Samudaya- origin of suffering
This is the second Noble Truth. Some of the identifiable causes of our everyday troubles include pain from an injury, thirst, and sadness after losing our loved ones. The Buddha affirmed that he had identified the cause of all suffering in his second Noble Truth. He claims that suffering is due to deeply rooted issues that are beyond immediate worries (Molloy 21).
According to Buddha, all suffering stems from desire. Suffering comes about when we attach to negative, positive and neutral thoughts and sensations. Thirst comes about when we decide to ignore the self. Our lives are characterized by an attachment to physical things, opinions and ideas about us in an attempt to gain security. When the world fails to behave like we anticipated, we get frustrated.
Nirodha- cessation of suffering
Nirodha is the third Noble Truth taught by the Buddha. We can only extinguish desire (the root cause of suffering) by ridding ourselves of attachment. As human beings, we are capable of this seeing that the Buddha himself was a living example. Suffering is brought about by delusion, hatred, and greed and if we are to attain enlightment (Nirvana), we must extinguish the three aforementioned fires of delusion, hatred, and greed (Molloy 22).
According to the Buddha, we can overcome craving through diligent practice. Enlightment comes about when we are satisfied once we have ended the chase of the hamster-wheel. This is the state of Nirvana. Nirvana symbolise a state of intense spiritual joy, devoid of fears and negative emotions. A person who has attained Nirvana demonstrates compassion to all living things.

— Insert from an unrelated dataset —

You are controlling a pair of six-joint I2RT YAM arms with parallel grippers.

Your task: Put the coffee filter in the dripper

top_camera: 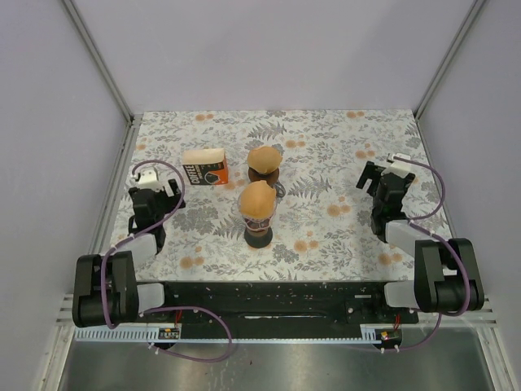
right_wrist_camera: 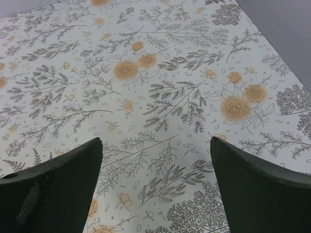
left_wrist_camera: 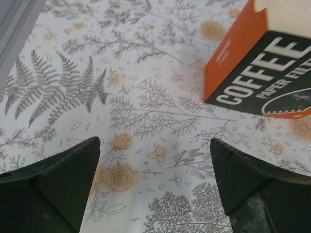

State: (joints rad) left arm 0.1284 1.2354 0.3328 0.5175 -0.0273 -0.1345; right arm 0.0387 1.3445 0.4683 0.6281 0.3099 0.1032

Magga- the path towards the end of suffering
Magga is the fourth Noble Truth as taught by the Buddha. It symbolises the path followed to get rid of suffering. This is the Eightfold path that helps one to overcome severe asceticism and indulgence (Molloy 54). According to the Buddha, the Eightfold Path aids in enlightment. Buddhism is different from majority of the other religions because no specific benefits accrue when one simply believes in a given doctrine. Instead, Buddhism places a lot of importance on walking the path and living the doctrine.
Molloy, Michael. Experiencing the World’s Religions, 5th edition. New York: McGraw-Hill, 2009. Print.